Today’s is an interesting little passage in Matthew’s Gospel — quite unique. Let’s look at it more closely.

This past week I have been wondering about the violence dished up on our TV screens. In addition to the continuing war in Ukraine, there have been the protests happening all around France. Then there was the deliberate insulting of the Muslim religion and life-style by a man in Sweden who ostentatiously burnt a copy of the Qur’an as what he called an appropriate expression of personal freedom. Not so emphasised was the deliberate inactivity of the Hindu authorities who have stood back while feuding tribes in Manipur in Northern India have focussed their hatred on their Christian neighbours by burning thousands of their buildings and even killing a number of them.
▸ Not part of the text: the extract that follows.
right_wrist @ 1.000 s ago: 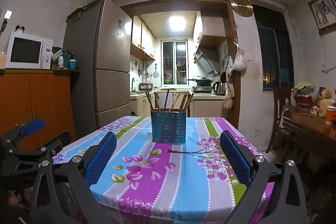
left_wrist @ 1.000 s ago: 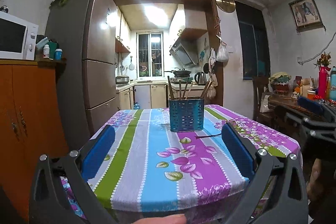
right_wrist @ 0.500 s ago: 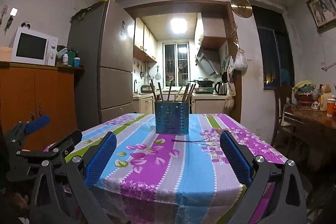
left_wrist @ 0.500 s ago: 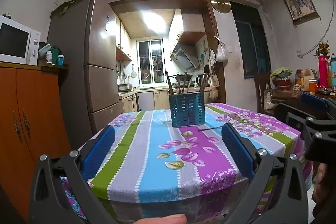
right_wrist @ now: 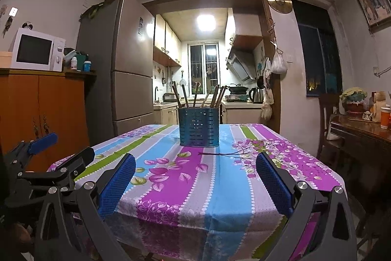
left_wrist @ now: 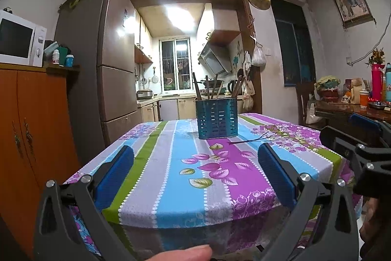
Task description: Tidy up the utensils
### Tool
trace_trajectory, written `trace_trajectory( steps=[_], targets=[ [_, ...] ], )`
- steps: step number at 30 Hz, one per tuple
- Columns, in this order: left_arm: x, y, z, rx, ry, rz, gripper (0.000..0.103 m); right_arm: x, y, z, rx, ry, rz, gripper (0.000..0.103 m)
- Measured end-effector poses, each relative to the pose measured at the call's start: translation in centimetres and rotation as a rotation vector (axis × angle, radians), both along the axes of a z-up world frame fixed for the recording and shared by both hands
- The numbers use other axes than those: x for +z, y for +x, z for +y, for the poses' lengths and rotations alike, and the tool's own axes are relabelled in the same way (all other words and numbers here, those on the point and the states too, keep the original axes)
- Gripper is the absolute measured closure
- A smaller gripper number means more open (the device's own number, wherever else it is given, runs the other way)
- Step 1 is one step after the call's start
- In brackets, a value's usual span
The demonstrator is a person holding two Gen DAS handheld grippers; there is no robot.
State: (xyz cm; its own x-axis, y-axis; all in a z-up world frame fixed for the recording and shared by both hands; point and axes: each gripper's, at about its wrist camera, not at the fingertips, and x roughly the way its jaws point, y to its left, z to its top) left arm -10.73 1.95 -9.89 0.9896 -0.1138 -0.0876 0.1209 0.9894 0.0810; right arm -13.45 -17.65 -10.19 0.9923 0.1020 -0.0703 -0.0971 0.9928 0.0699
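A blue perforated utensil holder (left_wrist: pixel 216 118) stands at the far middle of the table with several dark chopsticks (left_wrist: pixel 197 88) upright in it; it also shows in the right wrist view (right_wrist: pixel 198 127). One loose chopstick (left_wrist: pixel 246 140) lies flat on the cloth just in front and right of it, also in the right wrist view (right_wrist: pixel 217 154). My left gripper (left_wrist: pixel 195 171) is open and empty, low before the table's near edge. My right gripper (right_wrist: pixel 195 176) is open and empty, beside it to the right.
The table wears a striped floral cloth (left_wrist: pixel 171 177). An orange cabinet (left_wrist: pixel 29 129) with a microwave (left_wrist: pixel 19 42) and a tall fridge (left_wrist: pixel 102 80) stand left. A dark wooden side table (left_wrist: pixel 352 111) with bottles and cups and a chair (right_wrist: pixel 328 119) stand right.
Both grippers have dropped lower and drawn back from the table, so the tabletop now appears at a shallower angle. Holder and loose chopstick have not moved.
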Motion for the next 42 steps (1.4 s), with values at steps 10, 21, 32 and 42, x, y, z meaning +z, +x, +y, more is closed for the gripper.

Sadly there is so much violence causing so much pain all around our world.

Among other things I was struck by Jesus’ comment about himself in today’s Gospel: “Everything has been entrusted to me by my Father”. Jesus had learned to accept the world gratefully. He saw life as total gift. Jesus knew his Father so well. He knew God to be a God who loved, unconditionally and universally — a God who constantly and readily forgave, not condemned. For Jesus, consequently, the world was “friend”, not hidden threat. His spontaneous attitude to life was not criticism but peaceful appreciation. There was no hidden anger in Jesus’ heart.
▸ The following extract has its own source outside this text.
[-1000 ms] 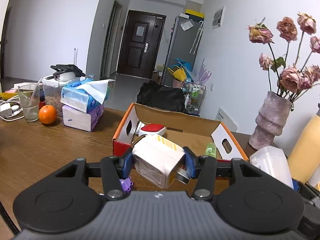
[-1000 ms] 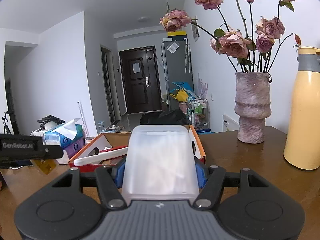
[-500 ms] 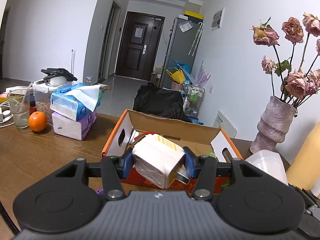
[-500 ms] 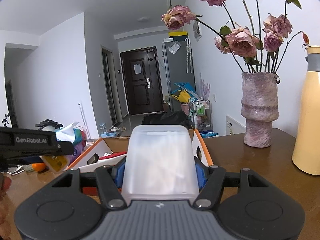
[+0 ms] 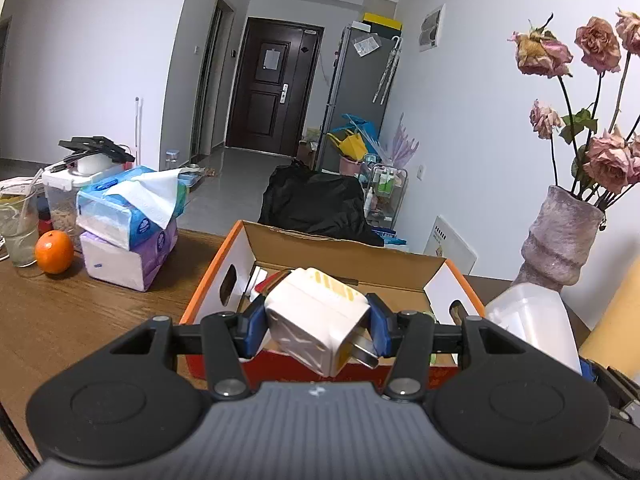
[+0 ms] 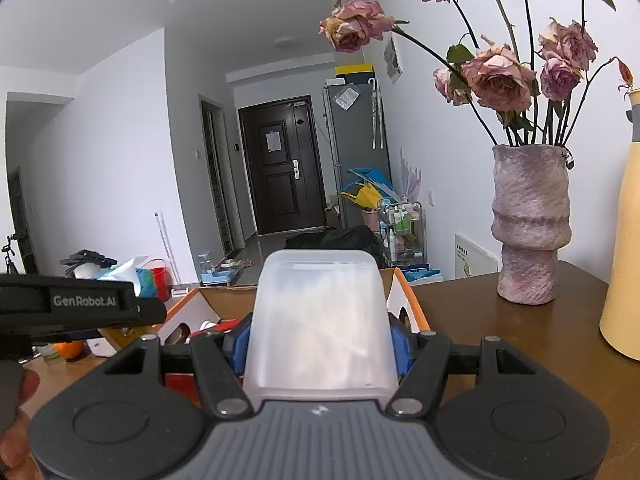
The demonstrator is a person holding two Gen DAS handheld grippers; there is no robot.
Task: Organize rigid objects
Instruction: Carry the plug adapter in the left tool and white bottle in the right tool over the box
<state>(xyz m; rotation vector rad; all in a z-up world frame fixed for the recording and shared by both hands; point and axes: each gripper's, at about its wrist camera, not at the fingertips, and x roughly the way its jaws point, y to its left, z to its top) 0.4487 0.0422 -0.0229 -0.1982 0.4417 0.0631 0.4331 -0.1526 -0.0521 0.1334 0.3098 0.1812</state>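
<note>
Left hand-held gripper (image 5: 316, 330): blue pads clamped on a tilted white plastic plug adapter (image 5: 316, 320), held above the open orange-edged cardboard box (image 5: 208, 280) on the brown wooden tabletop (image 5: 72, 312). Right hand-held gripper (image 6: 318, 344): moderately spread, gripping a translucent white plastic container (image 6: 320, 320) before that box.

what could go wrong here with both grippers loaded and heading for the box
1. The white plug adapter sits tilted in the left gripper, pinched near its corners, so it might twist or slip out.
2. The translucent container in the right gripper hides much of the cardboard box, so placement could miss.
3. The two grippers are close together and may bump over the box.
</note>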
Accordingly, he was able freely and joyfully to give the invitation: “Come to me, all you who labour and are over-burdened, and I will give you rest”. To that he added something that I find quite profound, “Shoulder my yoke and learn from me, for I am gentle and humble of heart, and you will find rest for your souls”. Jesus obviously carried a “yoke”. Jesus could feel pain, and at the end of his life particularly, he freely and voluntarily accepted horrendous pain. Indeed, he was no stranger to pain right through his life.
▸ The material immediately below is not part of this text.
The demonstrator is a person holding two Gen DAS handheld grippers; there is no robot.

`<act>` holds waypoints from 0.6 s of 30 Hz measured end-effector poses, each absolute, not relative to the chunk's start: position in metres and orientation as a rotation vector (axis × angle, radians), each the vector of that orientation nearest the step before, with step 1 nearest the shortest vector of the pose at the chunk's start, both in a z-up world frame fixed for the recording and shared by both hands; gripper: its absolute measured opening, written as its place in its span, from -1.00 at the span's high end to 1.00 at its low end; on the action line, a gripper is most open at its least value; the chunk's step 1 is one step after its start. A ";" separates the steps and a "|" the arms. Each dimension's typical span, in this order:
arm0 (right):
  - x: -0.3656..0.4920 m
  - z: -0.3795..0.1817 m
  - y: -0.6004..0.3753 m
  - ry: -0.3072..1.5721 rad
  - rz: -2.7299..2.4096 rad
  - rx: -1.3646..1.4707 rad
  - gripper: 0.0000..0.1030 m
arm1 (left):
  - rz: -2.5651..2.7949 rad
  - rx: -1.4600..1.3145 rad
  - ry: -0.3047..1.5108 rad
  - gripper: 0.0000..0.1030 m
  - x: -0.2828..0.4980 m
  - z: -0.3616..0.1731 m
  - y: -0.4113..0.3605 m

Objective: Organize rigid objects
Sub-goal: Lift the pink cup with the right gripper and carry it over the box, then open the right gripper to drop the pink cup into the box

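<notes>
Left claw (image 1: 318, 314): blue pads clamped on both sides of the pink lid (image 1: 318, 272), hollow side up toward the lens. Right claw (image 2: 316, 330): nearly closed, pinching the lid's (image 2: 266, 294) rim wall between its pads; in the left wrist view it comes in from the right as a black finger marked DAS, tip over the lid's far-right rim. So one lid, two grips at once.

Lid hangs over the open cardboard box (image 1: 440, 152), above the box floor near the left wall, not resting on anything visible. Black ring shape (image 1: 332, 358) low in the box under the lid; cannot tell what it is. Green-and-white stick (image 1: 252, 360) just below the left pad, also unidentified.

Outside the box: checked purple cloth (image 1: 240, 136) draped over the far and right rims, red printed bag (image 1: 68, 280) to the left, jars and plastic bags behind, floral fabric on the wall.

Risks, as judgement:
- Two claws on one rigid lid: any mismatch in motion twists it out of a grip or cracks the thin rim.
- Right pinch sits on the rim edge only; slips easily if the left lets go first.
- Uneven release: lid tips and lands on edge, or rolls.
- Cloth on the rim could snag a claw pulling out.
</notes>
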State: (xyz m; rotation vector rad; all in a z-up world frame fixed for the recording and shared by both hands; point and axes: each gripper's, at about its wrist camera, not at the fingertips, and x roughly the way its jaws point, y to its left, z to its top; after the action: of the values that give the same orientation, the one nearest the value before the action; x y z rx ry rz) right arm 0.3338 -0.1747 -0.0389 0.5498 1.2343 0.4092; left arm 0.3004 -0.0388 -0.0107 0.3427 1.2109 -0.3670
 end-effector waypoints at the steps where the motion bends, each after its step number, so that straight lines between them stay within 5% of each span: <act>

As we realise, so much of the raw pain of our word is a direct effect of the destructive, sinful behaviour of us humans. It is the chaos we all know only too well, and to which we all contribute. Sadly, we seem to accept the state as inevitable, normal. The Scriptures often refer to it. They name it metaphorically as “Gehenna”, “hell”, even “God’s anger”. We have taken it for granted to be God’s revenge for sin, awaiting us mainly in the next life. But there is no vengeance in God. The world’s pain and suffering are the inevitable outcome here on earth of human sinfulness.

So what does Jesus want us to learn from him? Jesus himself had learnt to accept the inevitability of pain in a broken, sin-scarred world. His solution to the world’s chaos was to call people to a radical change of heart. He modelled for them through his own life the alternative way of love. He never tired of urging people to love. That was what he was referring to when he called those who “labour and are overburdened” to “learn from me”, and to share with him his yoke of living differently.

Unfortunately, the common translation that has Jesus describing himself as “gentle and humble of heart” creates, I think, an unfortunate sense of Jesus. Something like “non-violent” would be a more appropriate and relevant translation for “gentle”… while the word “humble” could be more helpfully understood as “quietly authentic” and ready to adjust and respond peacefully to however reality presents itself — even when not agreeing with it and seeking respectfully to change it.

Might something akin to this approach to life be what Jesus’ Father still “reveals to mere children”, and what the sophisticated “learned and clever” persist in missing out on?